- **TASK DESCRIPTION**: This exercise calls for every line of the listing below that contains the word "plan".

- **DATA FOR THIS TASK**:
+ + +

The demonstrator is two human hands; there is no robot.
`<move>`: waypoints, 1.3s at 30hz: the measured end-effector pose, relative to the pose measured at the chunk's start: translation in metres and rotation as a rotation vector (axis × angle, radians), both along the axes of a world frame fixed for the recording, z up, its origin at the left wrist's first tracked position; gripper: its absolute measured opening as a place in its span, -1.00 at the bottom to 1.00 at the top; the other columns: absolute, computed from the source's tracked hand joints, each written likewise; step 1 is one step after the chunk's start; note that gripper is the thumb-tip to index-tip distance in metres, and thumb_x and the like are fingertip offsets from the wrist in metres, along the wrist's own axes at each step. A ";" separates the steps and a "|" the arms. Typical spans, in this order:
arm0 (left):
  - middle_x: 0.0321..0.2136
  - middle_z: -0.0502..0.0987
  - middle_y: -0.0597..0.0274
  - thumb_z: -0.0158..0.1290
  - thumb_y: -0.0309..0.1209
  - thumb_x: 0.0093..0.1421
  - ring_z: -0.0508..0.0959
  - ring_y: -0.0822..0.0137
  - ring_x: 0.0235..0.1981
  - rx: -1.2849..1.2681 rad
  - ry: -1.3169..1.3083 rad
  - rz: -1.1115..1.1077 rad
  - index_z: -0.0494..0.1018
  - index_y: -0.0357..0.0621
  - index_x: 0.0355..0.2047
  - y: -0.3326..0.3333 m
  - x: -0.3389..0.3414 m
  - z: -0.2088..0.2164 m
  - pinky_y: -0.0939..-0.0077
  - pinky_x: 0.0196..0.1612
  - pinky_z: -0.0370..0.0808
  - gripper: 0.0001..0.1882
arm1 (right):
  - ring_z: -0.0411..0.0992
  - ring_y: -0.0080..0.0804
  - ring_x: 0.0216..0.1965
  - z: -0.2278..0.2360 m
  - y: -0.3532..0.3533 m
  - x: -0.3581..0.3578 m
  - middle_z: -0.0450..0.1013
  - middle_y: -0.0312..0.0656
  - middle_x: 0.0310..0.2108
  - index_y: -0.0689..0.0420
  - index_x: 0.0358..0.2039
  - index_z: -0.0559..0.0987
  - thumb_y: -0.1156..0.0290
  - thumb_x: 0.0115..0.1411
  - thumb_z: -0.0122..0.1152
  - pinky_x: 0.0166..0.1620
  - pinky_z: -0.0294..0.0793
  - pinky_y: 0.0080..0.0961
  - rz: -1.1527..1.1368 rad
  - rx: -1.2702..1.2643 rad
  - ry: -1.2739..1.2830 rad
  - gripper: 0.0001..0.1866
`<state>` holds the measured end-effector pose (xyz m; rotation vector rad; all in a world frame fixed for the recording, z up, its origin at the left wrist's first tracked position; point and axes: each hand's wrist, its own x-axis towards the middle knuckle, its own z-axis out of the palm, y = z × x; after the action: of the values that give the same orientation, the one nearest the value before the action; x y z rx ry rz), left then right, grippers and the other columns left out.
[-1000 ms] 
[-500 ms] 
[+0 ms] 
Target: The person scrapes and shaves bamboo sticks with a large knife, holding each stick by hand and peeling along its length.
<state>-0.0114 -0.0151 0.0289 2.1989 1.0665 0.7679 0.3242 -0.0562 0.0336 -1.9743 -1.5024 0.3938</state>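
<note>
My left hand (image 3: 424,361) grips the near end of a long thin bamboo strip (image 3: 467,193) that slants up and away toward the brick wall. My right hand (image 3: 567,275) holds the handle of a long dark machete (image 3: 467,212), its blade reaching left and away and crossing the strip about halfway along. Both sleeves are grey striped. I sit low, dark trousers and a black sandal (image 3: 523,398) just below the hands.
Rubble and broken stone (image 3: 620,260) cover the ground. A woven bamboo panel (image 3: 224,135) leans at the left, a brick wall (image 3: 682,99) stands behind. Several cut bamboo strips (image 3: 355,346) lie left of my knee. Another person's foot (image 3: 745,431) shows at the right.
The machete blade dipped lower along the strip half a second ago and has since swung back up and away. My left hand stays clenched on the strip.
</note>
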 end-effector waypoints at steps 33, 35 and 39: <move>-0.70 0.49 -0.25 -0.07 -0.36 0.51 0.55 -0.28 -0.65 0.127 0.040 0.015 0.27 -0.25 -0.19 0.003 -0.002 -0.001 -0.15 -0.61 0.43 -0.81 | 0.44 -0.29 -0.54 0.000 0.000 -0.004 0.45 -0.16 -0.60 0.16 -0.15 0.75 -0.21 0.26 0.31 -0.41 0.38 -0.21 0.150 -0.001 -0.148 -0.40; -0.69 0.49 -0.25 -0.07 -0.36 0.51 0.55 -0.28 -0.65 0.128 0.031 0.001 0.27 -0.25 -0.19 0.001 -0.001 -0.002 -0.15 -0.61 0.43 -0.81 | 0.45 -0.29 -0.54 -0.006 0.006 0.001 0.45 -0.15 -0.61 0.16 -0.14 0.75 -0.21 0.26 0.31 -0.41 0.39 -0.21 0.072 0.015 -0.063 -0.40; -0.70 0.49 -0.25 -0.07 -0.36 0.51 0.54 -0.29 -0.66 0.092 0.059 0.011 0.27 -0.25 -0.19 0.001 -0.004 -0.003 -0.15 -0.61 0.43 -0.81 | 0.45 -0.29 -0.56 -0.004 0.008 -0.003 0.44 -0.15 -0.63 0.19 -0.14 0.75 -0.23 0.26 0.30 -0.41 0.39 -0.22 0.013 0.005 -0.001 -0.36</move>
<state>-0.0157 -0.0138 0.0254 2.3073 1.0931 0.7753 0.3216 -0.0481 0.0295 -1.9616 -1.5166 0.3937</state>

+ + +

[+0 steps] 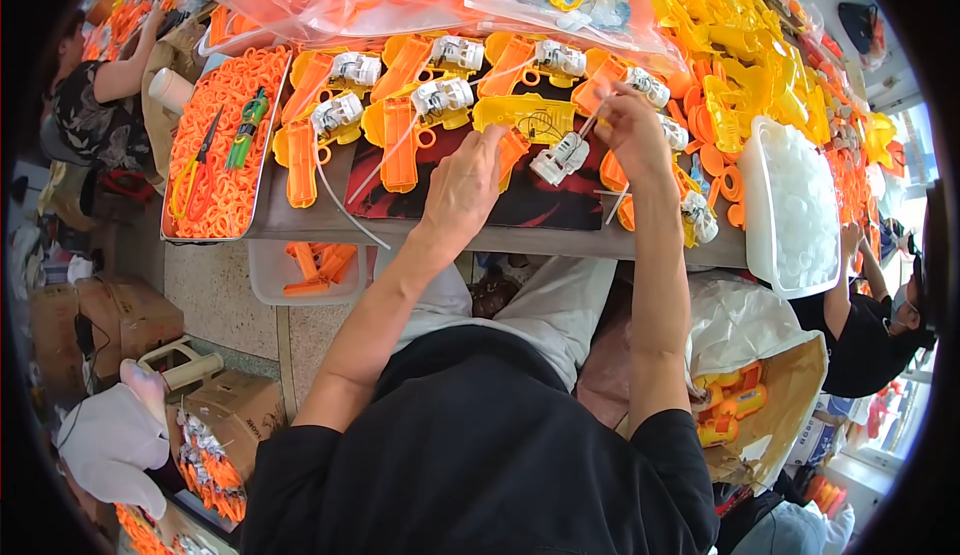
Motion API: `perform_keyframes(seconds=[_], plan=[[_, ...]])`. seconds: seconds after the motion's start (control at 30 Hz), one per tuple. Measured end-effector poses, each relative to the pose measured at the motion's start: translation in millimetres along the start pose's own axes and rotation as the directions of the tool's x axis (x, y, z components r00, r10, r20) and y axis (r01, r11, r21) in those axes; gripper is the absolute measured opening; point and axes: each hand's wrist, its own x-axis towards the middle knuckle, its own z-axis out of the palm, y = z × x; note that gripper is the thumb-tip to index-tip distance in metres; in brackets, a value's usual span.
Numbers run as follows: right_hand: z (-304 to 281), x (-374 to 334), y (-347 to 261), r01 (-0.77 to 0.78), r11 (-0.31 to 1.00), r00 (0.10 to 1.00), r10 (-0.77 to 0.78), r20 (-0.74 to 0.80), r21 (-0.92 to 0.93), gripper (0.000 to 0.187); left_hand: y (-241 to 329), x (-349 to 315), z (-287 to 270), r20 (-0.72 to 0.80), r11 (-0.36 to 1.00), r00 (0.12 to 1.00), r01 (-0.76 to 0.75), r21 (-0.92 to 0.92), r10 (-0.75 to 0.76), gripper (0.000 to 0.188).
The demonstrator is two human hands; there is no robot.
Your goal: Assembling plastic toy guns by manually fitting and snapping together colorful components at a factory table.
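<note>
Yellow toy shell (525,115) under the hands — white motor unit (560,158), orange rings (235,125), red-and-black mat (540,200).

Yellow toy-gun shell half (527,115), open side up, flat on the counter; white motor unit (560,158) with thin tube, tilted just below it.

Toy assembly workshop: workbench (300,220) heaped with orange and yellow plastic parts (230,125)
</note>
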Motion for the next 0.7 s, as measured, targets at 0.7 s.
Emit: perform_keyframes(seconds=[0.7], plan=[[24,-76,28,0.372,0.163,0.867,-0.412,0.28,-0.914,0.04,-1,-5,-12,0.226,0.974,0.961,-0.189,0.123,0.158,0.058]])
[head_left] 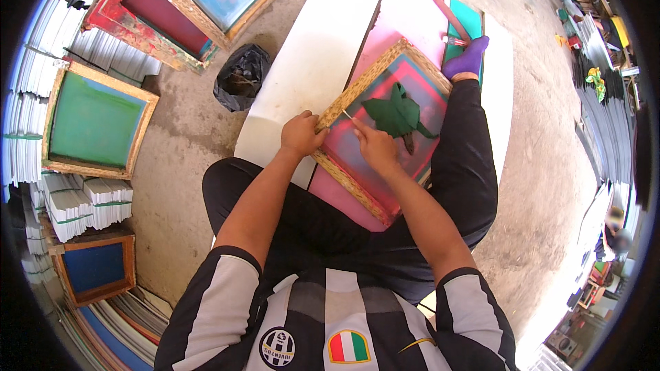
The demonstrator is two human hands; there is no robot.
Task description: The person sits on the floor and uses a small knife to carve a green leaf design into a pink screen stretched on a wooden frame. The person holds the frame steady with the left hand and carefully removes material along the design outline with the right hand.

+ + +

- **ANSWER SECTION**:
Motion API: `perform_keyframes(seconds=[_], plan=[[_, ...]])`. seconds: seconds after the motion's start (control at 30 Hz), one per tuple. Measured end-effector poses, each relative to the pose measured at the motion's start: translation in millimetres along the start pose's own axes and rotation as the directions of the tool's x axis (x, y, z components r00, r10, r20) and y axis (r01, r11, r21) in those axes; gripper is the absolute measured opening; point and axes: each hand's wrist, its own x-axis towards the middle knuckle, its own z-axis out of the palm, y = z × x; note that gripper is the thumb-tip to index-tip distance in metres; in brackets, a value's usual span.
Emit: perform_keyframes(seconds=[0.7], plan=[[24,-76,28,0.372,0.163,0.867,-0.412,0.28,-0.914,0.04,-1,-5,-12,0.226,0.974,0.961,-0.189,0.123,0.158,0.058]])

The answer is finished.